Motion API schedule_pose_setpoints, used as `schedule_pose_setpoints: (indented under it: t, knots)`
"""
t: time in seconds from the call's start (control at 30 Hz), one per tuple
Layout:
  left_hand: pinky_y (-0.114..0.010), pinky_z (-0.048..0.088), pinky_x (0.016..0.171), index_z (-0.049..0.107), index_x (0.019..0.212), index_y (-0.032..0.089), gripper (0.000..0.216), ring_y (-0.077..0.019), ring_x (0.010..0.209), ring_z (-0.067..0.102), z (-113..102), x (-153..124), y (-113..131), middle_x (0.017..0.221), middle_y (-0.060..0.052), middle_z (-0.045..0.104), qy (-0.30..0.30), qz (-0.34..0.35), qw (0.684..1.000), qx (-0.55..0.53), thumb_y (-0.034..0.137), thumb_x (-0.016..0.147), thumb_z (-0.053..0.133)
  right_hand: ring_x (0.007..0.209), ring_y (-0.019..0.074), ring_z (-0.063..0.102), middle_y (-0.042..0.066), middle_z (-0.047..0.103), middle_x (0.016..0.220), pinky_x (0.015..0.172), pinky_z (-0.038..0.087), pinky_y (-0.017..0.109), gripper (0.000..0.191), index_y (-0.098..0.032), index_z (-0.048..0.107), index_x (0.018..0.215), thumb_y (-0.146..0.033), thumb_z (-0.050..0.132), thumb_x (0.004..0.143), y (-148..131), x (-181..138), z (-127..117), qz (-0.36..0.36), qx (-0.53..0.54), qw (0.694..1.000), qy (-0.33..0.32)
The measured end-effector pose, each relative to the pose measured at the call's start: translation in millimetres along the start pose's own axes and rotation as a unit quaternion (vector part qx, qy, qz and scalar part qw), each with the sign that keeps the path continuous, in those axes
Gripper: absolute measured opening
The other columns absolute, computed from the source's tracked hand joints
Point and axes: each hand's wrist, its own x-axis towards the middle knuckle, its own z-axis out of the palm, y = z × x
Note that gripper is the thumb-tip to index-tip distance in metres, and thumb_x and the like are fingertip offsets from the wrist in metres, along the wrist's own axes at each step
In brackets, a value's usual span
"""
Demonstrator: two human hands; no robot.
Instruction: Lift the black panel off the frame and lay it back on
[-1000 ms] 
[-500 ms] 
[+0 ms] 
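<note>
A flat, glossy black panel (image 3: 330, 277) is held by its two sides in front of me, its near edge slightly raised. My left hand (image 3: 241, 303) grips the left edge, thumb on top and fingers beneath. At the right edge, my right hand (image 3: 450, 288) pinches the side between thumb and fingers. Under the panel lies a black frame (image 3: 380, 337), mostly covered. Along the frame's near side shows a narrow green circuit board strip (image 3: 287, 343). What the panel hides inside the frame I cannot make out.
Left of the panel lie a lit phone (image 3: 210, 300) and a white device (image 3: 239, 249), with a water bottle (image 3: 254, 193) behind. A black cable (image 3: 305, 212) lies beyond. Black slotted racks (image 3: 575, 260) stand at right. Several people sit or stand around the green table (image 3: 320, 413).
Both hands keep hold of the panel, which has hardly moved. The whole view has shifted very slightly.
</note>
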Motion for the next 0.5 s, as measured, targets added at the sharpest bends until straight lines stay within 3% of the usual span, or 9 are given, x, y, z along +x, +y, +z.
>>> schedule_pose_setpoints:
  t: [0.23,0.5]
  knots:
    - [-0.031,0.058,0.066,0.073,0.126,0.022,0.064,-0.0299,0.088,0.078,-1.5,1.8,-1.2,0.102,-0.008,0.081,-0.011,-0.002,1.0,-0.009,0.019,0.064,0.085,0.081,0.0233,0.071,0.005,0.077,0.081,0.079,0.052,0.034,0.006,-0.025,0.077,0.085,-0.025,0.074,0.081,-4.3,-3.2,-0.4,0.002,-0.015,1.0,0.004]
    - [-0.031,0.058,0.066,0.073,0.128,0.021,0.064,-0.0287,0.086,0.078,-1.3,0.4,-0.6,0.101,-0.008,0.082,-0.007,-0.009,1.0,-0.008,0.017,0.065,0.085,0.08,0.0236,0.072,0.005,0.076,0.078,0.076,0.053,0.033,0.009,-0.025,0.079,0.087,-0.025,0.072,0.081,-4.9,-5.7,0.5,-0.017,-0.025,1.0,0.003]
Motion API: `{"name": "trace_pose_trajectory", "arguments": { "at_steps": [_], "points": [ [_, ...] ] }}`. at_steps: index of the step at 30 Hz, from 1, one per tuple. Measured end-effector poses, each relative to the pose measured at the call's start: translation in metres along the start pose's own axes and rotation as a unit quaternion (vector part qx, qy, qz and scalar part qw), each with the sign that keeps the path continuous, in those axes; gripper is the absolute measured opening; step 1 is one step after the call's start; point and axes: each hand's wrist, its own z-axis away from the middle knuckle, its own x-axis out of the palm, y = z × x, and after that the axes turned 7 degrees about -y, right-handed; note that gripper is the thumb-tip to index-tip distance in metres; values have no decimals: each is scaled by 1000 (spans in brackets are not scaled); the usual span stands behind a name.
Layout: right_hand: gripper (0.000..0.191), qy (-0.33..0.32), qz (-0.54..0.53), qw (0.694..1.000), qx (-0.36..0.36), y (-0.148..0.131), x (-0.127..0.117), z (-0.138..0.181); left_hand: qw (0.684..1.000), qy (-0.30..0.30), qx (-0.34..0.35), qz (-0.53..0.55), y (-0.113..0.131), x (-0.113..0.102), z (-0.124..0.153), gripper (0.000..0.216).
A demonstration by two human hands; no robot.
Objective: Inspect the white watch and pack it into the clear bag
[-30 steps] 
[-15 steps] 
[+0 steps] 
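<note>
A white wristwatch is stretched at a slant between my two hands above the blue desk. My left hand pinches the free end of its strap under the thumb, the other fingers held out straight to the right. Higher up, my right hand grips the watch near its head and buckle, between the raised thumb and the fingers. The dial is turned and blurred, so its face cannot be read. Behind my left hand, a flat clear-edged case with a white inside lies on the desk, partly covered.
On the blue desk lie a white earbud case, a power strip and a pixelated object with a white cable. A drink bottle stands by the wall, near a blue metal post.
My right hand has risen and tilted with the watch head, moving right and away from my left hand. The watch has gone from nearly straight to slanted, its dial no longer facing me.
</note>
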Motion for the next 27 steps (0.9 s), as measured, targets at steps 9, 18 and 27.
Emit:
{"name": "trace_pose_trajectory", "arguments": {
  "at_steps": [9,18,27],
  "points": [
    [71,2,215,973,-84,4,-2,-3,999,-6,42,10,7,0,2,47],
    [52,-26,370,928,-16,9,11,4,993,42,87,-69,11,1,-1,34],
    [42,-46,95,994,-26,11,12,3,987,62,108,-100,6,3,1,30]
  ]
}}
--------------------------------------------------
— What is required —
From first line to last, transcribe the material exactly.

— Written reply —
Motion API schedule_pose_setpoints, used as `schedule_pose_setpoints: (indented under it: t, knots)`
"""
t: time in seconds from the call's start (control at 30 Hz), one per tuple
Layout:
  left_hand: pinky_y (-0.114..0.010), pinky_z (-0.048..0.088), pinky_x (0.016..0.171), index_z (-0.049..0.107), index_x (0.019..0.212), index_y (-0.032..0.089), gripper (0.000..0.216), ring_y (-0.077..0.019), ring_x (0.010..0.209), ring_z (-0.067..0.102), z (-113..102), x (-153..124), y (-113..131), middle_x (0.017..0.221), middle_y (-0.060..0.052), middle_z (-0.045..0.104), qy (-0.30..0.30), qz (-0.34..0.35), qw (0.684..1.000), qx (-0.55..0.53), thumb_y (-0.034..0.137), thumb_x (-0.016..0.147), thumb_z (-0.053..0.133)
  right_hand: ring_x (0.007..0.209), ring_y (-0.019..0.074), ring_z (-0.063..0.102), middle_y (-0.042..0.066), middle_z (-0.047..0.103), middle_x (0.016..0.220), pinky_x (0.015..0.172), pinky_z (-0.038..0.087), pinky_y (-0.017..0.109), gripper (0.000..0.191), index_y (-0.098..0.032), index_z (-0.048..0.107), index_x (0.018..0.215), thumb_y (-0.146..0.033), thumb_z (-0.050..0.132), thumb_x (0.004..0.143), y (-148..131), x (-181..138), z (-127..117), qz (-0.36..0.36), qx (-0.53..0.54), qw (0.694..1.000), qy (-0.33..0.32)
The measured end-effector pose, each relative to the pose measured at the call's start: translation in millimetres along the start pose's own axes and rotation as a unit quaternion (vector part qx, qy, qz and scalar part qw), each with the sign that keeps the path continuous, in those axes
Gripper: absolute measured opening
The other columns absolute, computed from the source's tracked hand joints
Point and axes: each hand's wrist, its own x-axis towards the middle knuckle, its own z-axis out of the palm, y = z × x
Note that gripper is the thumb-tip to index-tip distance in metres, and thumb_x and the like are fingertip offsets from the wrist in metres, along the wrist's own axes at each step
In brackets, a value's usual span
"""
Demonstrator: two human hands; no robot.
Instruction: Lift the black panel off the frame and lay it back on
[-1000 ms] 
[-500 ms] 
[+0 ms] 
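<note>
A flat, glossy black panel (image 3: 330, 277) is held by its two sides in front of me, its near edge slightly raised. My left hand (image 3: 241, 303) grips the left edge, thumb on top and fingers beneath. At the right edge, my right hand (image 3: 450, 288) pinches the side between thumb and fingers. Under the panel lies a black frame (image 3: 380, 337), mostly covered. Along the frame's near side shows a narrow green circuit board strip (image 3: 287, 343). What the panel hides inside the frame I cannot make out.
Left of the panel lie a lit phone (image 3: 210, 300) and a white device (image 3: 239, 249), with a water bottle (image 3: 254, 193) behind. A black cable (image 3: 305, 212) lies beyond. Black slotted racks (image 3: 575, 260) stand at right. Several people sit or stand around the green table (image 3: 320, 413).
Both hands keep hold of the panel, which has hardly moved. The whole view has shifted very slightly.
</note>
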Motion for the next 0.5 s, as measured, targets added at the sharpest bends until straight lines stay within 3% of the usual span, or 9 are given, x, y, z along +x, +y, +z.
>>> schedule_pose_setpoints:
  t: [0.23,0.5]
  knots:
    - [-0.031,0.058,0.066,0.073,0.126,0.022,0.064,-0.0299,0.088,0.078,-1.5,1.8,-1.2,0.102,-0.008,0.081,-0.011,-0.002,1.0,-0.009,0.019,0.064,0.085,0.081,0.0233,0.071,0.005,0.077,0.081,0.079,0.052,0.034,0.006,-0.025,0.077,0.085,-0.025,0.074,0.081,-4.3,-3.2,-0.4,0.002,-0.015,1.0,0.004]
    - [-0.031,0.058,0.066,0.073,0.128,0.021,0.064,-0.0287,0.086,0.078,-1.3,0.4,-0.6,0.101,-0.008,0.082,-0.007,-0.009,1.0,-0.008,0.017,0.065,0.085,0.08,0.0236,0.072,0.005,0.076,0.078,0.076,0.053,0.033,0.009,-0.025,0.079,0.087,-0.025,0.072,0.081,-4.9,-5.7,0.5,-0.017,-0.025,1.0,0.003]
Motion API: `{"name": "trace_pose_trajectory", "arguments": { "at_steps": [_], "points": [ [_, ...] ] }}`. at_steps: index of the step at 30 Hz, from 1, one per tuple. Measured end-effector poses, each relative to the pose measured at the call's start: translation in metres along the start pose's own axes and rotation as a unit quaternion (vector part qx, qy, qz and scalar part qw), each with the sign that keeps the path continuous, in those axes; gripper is the absolute measured opening; step 1 is one step after the call's start; point and axes: each hand's wrist, its own z-axis away from the middle knuckle, its own x-axis out of the palm, y = z × x, and after that the axes turned 7 degrees about -y, right-handed; note that gripper is the thumb-tip to index-tip distance in metres; values have no decimals: each is scaled by 1000 (spans in brackets are not scaled); the usual span stands behind a name.
Layout: right_hand: gripper (0.000..0.191), qy (-0.33..0.32), qz (-0.54..0.53), qw (0.694..1.000), qx (-0.36..0.36), y (-0.148..0.131), x (-0.127..0.117), z (-0.138..0.181); left_hand: qw (0.684..1.000), qy (-0.30..0.30), qx (-0.34..0.35), qz (-0.53..0.55), y (-0.113..0.131), x (-0.113..0.102), z (-0.124..0.153), gripper (0.000..0.216).
A demonstration by two human hands; no robot.
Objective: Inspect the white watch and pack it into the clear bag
[-30 steps] 
[-15 steps] 
[+0 steps] 
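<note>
A white wristwatch is stretched at a slant between my two hands above the blue desk. My left hand pinches the free end of its strap under the thumb, the other fingers held out straight to the right. Higher up, my right hand grips the watch near its head and buckle, between the raised thumb and the fingers. The dial is turned and blurred, so its face cannot be read. Behind my left hand, a flat clear-edged case with a white inside lies on the desk, partly covered.
On the blue desk lie a white earbud case, a power strip and a pixelated object with a white cable. A drink bottle stands by the wall, near a blue metal post.
My right hand has risen and tilted with the watch head, moving right and away from my left hand. The watch has gone from nearly straight to slanted, its dial no longer facing me.
</note>
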Motion for the next 27 steps (0.9 s), as measured, targets at steps 9, 18 and 27.
Emit:
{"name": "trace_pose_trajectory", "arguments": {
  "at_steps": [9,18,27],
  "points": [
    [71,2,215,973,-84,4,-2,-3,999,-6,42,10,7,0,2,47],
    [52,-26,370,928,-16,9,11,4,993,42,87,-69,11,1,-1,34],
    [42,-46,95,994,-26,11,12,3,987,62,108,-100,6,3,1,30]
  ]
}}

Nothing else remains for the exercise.